Indonesia’s crude oil production declined over the last decade due to the natural decline of producing oil fields combined with a slower reserve replacement rate and decreased exploration and investment. With few significant oil discoveries in Western Indonesia over the last ten years, Indonesia still relies upon the mature oil fields in those areas that continue to decline in production. The government of Indonesia has targeted that by the year 2030 Indonesia reach the target production of one million barrel oil per day (bopd) and 12 billion standard cubic feet per day (Bscfd) of gas. The target is very challenging for the Indonesian upstream oil and gas industry which need to make extra effort for attracting investor interest and expand exploration efforts for increasing the oil and gas reserves. Based on publication from SKK Migas, the average daily oil production in 2022 is 612,300 BOPD. This is below its 2022 target and also below the actual oil production in 2021. While the oil production target for 2023 is 660,000 BOPD. The daily gas production in 2022 is 5,35 Bscfd. This is below its 2022 target and also below the actual gas production in 2021. The gas production target is 6,16 Bscfd in 2023.

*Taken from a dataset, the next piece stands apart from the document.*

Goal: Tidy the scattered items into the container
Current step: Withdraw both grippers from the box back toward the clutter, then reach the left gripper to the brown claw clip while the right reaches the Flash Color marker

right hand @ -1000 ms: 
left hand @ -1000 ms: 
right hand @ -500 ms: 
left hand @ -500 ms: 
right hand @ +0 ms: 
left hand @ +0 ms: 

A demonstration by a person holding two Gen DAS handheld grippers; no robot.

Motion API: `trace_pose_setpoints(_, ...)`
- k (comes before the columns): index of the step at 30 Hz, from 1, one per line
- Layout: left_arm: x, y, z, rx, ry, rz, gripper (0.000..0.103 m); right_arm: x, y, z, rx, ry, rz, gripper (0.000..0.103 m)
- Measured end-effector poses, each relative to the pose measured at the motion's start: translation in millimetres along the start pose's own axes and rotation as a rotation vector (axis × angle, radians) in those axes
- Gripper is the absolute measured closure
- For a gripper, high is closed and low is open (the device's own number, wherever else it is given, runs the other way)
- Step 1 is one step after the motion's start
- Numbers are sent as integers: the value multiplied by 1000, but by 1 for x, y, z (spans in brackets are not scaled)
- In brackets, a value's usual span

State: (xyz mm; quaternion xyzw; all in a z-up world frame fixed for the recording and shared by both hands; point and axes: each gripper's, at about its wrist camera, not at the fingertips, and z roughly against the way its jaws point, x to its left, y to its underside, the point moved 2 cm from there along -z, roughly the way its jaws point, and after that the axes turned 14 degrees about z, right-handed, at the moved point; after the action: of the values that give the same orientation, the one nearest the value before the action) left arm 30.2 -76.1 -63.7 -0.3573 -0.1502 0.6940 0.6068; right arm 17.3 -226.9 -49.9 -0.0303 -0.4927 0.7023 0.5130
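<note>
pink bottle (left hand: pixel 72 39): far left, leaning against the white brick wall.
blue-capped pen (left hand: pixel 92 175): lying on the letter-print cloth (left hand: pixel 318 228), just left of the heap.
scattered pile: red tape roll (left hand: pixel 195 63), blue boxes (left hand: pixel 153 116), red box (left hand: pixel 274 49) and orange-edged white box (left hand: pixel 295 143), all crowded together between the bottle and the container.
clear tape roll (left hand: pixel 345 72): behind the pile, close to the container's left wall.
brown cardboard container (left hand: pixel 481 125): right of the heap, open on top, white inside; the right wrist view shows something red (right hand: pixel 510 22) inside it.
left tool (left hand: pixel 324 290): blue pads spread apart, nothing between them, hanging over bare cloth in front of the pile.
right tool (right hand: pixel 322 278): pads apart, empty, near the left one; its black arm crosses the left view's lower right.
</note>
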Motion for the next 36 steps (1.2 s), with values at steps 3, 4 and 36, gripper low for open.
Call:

As of 2022, there are 128 oil and gas reservoir basins located in Indonesia. There are 68 unexplored basins, while 20 basins have already entered the production phase and 8 basins have been drilled and are in the appraisal stage. 

Upstream Oil and Gas Industry Lifecycle

Some terms & conditions that should be take into account when assessing Indonesian Production Sharing Contract (“PSC”):

  • The period for exploration phase is six (6) years and may be extended for once for maximum four (4) years.
  • If commercial oil and or gas is found, the contract could be 30 years.
  • FTP (First Tranches Petroleum), is a certain percentage that should be deducted from gross production before cost recovery (only apply in PSC cost recovery). This will be shared between Government and Contractor.
  • At the time the first Plan of Development (“POD”) is approved by government, Contractor shall have obligation to offer ten percent (10%) Participating Interest to Local Government Owned Company (LGOC) to be designated by the Local Government within which the Contract Area is administratively located.
  • Indirect taxes will be treated as costs, of course, there will be tax facilities that may be applied.
  • Domestic Market Obligation (“DMO”), obligation to supply local market from contractor’s share.
  • Several incentives are available to oil and gas companies: investment credit, indefinite carry forward of prior year unrecovered costs (only for cost recovery PSC), and exemption from importation tax and duties on certain equipment and assets.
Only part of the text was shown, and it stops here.